Le CE de l’entreprise absorbante « hérite » des biens et créances des CE supprimés

L’argument de la direction de Systra n’emporte pas la conviction de la Cour de cassation. Pour les juges, ce mécanisme légal de dévolution des biens n’est pas applicable à « la situation du comité d’entreprise de la société ayant fait l’objet d’une opération de fusion absorption et dont les salariés ont été transférés au sein de la société absorbante ». Et d’ajouter que le comité d’entreprise de l’entreprise absorbée pouvait décider la dévolution de son patrimoine au comité d’entreprise de l’entreprise absorbante.

Dès lors que les CE des deux sociétés absorbées avaient par suite de leur dissolution dévolu leur patrimoine au comité d’entreprise de la société Systra au sein de laquelle les salariés avaient été transférés, l’ensemble de leurs biens et droits avaient été transmis. Y compris donc l’action tendant au paiement d’un rappel de budgets au titre des années antérieures à l’opération de fusion-absorption.
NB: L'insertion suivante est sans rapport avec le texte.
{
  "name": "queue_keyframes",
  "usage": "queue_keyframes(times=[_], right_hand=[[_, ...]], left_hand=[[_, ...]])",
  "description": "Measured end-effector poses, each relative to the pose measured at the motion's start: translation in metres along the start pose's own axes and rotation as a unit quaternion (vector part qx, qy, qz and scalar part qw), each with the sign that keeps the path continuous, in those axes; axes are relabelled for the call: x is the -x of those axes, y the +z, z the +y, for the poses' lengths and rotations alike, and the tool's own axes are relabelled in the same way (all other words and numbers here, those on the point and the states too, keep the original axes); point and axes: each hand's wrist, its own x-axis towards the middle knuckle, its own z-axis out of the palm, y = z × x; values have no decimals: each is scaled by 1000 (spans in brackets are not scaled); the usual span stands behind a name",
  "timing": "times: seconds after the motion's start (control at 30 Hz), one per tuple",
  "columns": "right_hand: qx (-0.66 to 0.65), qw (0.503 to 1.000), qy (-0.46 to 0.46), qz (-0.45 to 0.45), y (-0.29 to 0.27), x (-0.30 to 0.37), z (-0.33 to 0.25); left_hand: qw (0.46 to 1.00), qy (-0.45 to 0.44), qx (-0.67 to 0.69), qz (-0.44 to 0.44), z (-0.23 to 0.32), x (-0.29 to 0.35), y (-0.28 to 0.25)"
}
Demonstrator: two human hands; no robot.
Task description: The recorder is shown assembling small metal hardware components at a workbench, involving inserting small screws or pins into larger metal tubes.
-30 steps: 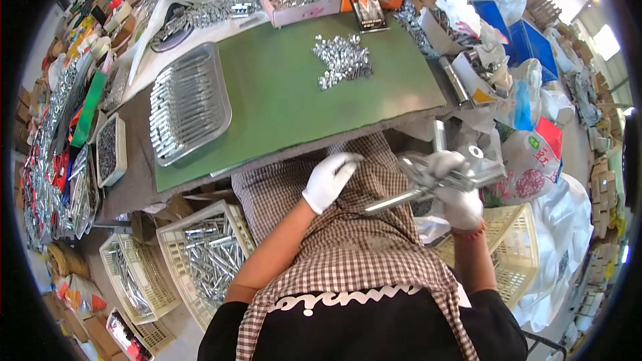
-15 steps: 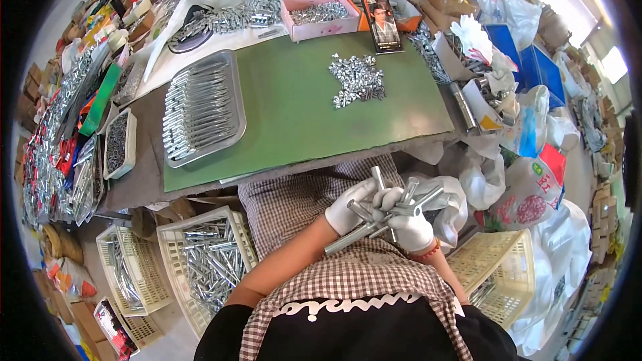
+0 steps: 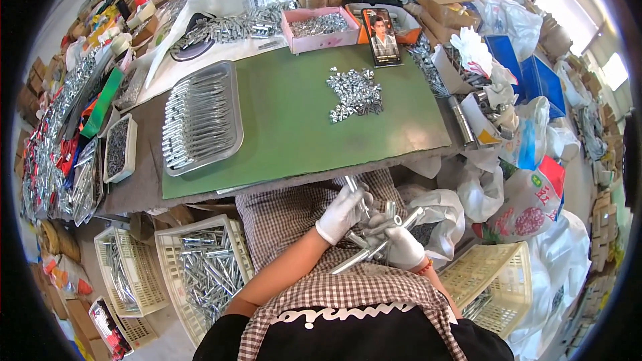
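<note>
White gloves cover both my hands, held above my lap at the table's near edge. My left hand (image 3: 340, 215) is closed around a short silver metal tube (image 3: 350, 183), which points up toward the table. Beside it my right hand (image 3: 404, 249) grips a loose bundle of several metal tubes (image 3: 349, 261) that jut out at different angles. Its fingers are partly hidden by the tubes. A checked apron (image 3: 287, 220) lies beneath the hands. On the green table mat (image 3: 287, 134) sits a pile of small shiny metal pieces (image 3: 354, 95).
A metal tray (image 3: 235, 120) of lined-up slim silver parts stands left on the mat. Behind are a pink box (image 3: 294, 43) of small parts and a propped phone (image 3: 382, 39). Plastic crates (image 3: 167, 274) of tubes flank me, with another crate (image 3: 511, 281) and bags (image 3: 528, 207) at right.
My left hand has drawn away from the bundle toward the left, with one tube in its grip. My right hand has dipped slightly, still holding the other tubes.
</note>
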Motion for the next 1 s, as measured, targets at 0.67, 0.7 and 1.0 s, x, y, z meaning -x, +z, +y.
queue_keyframes(times=[0.67,0.7,1.0], right_hand=[[70,976,143,147,-6,-19,18],[82,974,147,154,-6,-19,16],[104,985,47,130,1,-28,27]], left_hand=[[960,-113,-250,57,-4,18,0],[965,-121,-219,78,-4,19,0],[958,-83,-264,-75,-6,18,-13]])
Nul doute que cette solution peut être transposée au nouveau comité social et économique.Passage du comité d’entreprise au CSE

Dans le cadre du passage du CE au CSE, l’ordonnance Macron du 22 septembre 2017prévoit que l’ensemble des biens, droits et obligations, créances et dettes des comités d’entreprise et des comités d’établissement sont transférés de plein droit et en pleine propriété aux comités sociaux et économiques.

Certes, il n’y a pas de fusion-absorption, il n’y a ni société absorbante, ni société absorbée, il n’y a pas de transfert des salariés et c’est le CSE de la même entreprise. Néanmoins, compte tenu du fait qu’il y a transmission de plein droit, c’est-à-dire automatique, des créances du CE sortant, on peut très fortement penser que le comité social et économique pourrait réclamer un rappel de budget pour les années antérieures à sa mise en place. D’où l’intérêt, si le CSE a un doute sur le calcul des budgets du comité d’entreprise sortant, de demander à un expert-comptable d’y jeter un coup d’œil et de vérifier si l’employeur ne devait pas encore de l’argent au CE. On pourrait également en faire un argument de négociation des moyens supplémentaires pouvant être accordés au CSE…

Quel est le délai de prescription ?
Reste ensuite à savoir pendant combien de temps le comité pourrait intenter une action en paiement. D’après le droit civil, le comité social et économique ne pourra réclamer un rappel de budget que sur les 5 dernières années (article 2224 du code civil).